Figure 6.1 Basic concepts in the Nutritional Geometry framework. (a) Dietary balance. The “intake target” represents the amount and balance of nutrients that are targeted by the animal’s regulatory systems, in this case, protein vs. fat and carbohydrate combined (non‐protein energy, NPE). Foods are represented as lines, called “nutritional rails,” which originate at the origin and project into the graph at an angle determined by the ratio of the nutrients that each contains. As the animal eats, it ingests the nutrients in the same proportion as the food it is eating, and its nutritional state thus changes along the same trajectory as the rail for that food (shown by dashed arrows). The animal can therefore reach its intake target either by selecting food that has the same ratio of nutrients as the intake target (i.e. a nutritionally balanced food) (food 1) or by switching (s1 and s2) between foods that are imbalanced but nutritionally complementary (foods 2 and 3). (b) When confined to a single nutritionally imbalanced food (i.e. with a rail that doesn’t intersect the intake target), the animal is confronted by a trade‐off between over‐ingesting one nutrient and under‐ingesting the other.

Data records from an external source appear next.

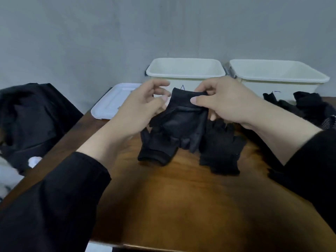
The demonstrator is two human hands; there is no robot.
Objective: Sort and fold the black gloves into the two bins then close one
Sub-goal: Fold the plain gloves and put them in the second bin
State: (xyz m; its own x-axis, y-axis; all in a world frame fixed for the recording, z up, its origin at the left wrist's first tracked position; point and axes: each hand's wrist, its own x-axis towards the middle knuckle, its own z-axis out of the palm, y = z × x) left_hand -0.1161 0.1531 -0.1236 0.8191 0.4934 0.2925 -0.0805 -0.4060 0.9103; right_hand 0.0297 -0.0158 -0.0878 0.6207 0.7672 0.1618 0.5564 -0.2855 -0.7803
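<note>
Both forearms reach forward over the wooden table (181, 206), and the right hand (229, 104) pinches the top edge of a black glove (185, 117) between thumb and curled fingers, holding it raised in front of the left bin (185, 73). The left hand (143, 110) is at the glove's left edge with fingers loosely curled; whether it grips is unclear. Two more gloves (220, 151) lie flat beneath, the right bin (278, 75) behind.

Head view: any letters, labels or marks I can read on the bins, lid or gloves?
"A", hand-drawn in dark ink, partly hidden by the held black glove: front of the left cream plastic bin.
Dark mark on the right cream plastic bin: mostly hidden, unreadable.
White plastic lid: no text.
</note>
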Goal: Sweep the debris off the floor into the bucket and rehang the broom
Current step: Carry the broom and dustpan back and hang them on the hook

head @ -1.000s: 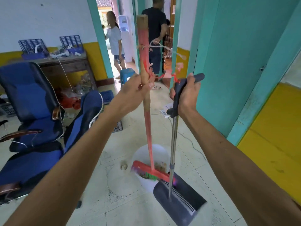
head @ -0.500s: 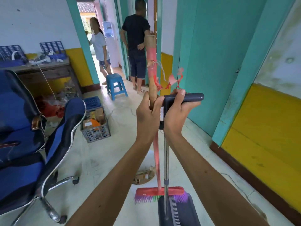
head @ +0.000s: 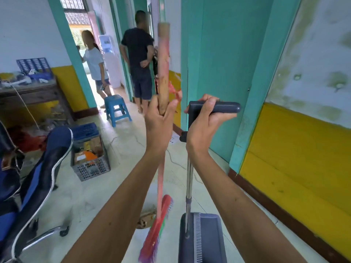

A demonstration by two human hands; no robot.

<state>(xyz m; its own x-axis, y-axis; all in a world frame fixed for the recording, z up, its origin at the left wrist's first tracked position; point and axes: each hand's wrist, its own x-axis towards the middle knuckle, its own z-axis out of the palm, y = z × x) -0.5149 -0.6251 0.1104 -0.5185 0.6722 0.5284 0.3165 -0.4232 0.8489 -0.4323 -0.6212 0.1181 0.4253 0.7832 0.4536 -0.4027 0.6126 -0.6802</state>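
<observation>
My left hand (head: 158, 120) grips the red-and-wood handle of the broom (head: 163, 73), which stands nearly upright. Its red head with coloured bristles (head: 157, 230) hangs just above the floor, turned edge-on. My right hand (head: 206, 122) holds the dark horizontal grip of the long-handled dustpan (head: 202, 238), whose steel pole runs straight down to the dark pan at the bottom. A bit of brown debris (head: 145, 220) lies on the floor behind my left forearm. The bucket is out of view.
A teal door (head: 218, 73) and frame stand straight ahead, a yellow-and-white wall (head: 303, 149) to the right. Blue chairs (head: 38, 177) crowd the left, with a grey crate (head: 89, 160) and a blue stool (head: 116, 109) beyond. Two people stand in the doorway (head: 140, 63).
I have walked away from the white bucket, which has left the view. Both hands carried broom and dustpan along, and the broom head has turned from sideways to edge-on.
</observation>
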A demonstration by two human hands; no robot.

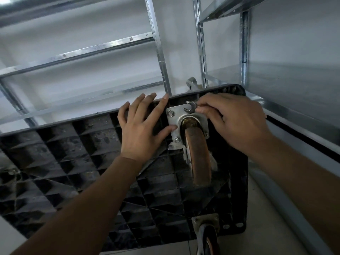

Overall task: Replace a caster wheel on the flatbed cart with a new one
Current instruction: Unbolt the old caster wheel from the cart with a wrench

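A flatbed cart [77,162] stands tipped on its side, its black ribbed underside facing the viewer. Near the cart's upper right corner sits a worn brown caster wheel [199,155], held by a steel mounting plate [173,120] with hex bolts at its corners. The left hand [141,129] lies flat, fingers spread, bracing the underside beside the plate. The right hand [228,118] pinches a small open-end wrench [190,107] at the plate's upper edge. The caster looks heavy, rigid and grimy; it is probably best gripped by its metal fork or plate. A second caster [207,234] sits at the lower right corner.
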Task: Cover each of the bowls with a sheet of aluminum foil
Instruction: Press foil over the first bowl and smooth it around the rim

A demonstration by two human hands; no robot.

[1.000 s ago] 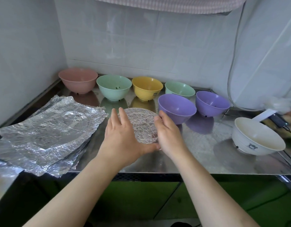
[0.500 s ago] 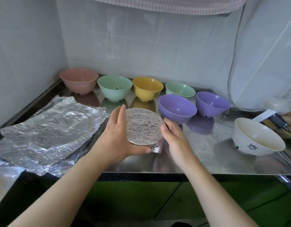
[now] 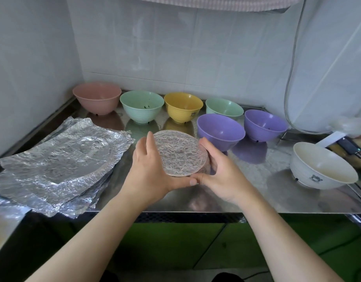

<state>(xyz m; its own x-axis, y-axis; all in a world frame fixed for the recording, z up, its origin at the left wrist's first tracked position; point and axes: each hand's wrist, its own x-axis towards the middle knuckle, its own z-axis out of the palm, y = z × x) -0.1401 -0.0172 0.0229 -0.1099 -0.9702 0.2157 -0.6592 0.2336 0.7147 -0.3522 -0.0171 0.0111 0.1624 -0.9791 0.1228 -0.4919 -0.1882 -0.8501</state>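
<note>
1. Foil sheets lie stacked at the frame's left on the counter.
2. Left hand, fingers together, cups the left side of the covered bowl at centre.
3. Right hand curls round its right side; thumbs touching below the rim.
4. Open bowls stand behind.

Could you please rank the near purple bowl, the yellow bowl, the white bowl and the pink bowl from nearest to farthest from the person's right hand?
From the right hand:
1. Near purple bowl, just behind it.
2. Yellow bowl, back row, middle.
3. White bowl, far right.
4. Pink bowl, back left corner.
</note>
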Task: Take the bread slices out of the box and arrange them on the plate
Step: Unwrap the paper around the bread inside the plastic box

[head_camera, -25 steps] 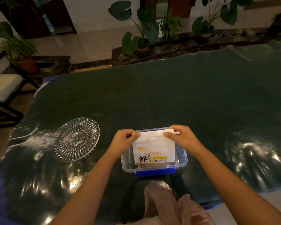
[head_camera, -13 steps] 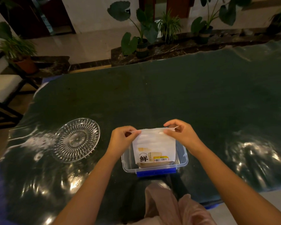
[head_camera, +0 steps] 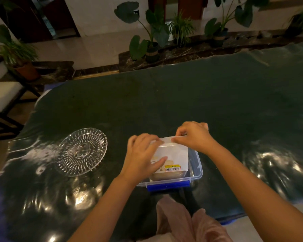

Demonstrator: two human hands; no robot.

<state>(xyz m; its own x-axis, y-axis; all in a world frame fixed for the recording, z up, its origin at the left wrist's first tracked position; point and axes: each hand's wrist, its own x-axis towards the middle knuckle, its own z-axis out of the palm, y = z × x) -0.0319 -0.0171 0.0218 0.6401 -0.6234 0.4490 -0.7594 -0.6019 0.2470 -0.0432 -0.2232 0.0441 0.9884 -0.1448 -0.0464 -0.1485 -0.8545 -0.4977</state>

By feeding to the green point, it meets its target for NPE but suffers a shortage of protein of magnitude green P‐. The converse is true if the animal feeds to the blue point – it would meet its protein target but ingest an excess of NPE (blue NPE+). At the red point, it would meet its target for neither nutrient but ingest a moderate excess of NPE and moderate deficit of P. (c) Experimental protocol for testing how the animal resolves the trade‐off between over‐ and under‐ingesting nutrients when confined to imbalanced foods. Experimental groups are each assigned one of several foods differing in the ratio of the nutrients, and the shape of the resulting array of intake points reveals the regulatory strategy. Three possibilities are illustrated: the blue symbols represent prioritization of protein (i.e. feeding to the target coordinate for protein regardless of whether this involves over‐ or under‐eating NPE), the green symbols represent NPE prioritization, and the red symbols represent an intermediate response in which the regulatory systems assign an equal weighting to excesses and deficits of the two nutrients. Many other configurations are possible.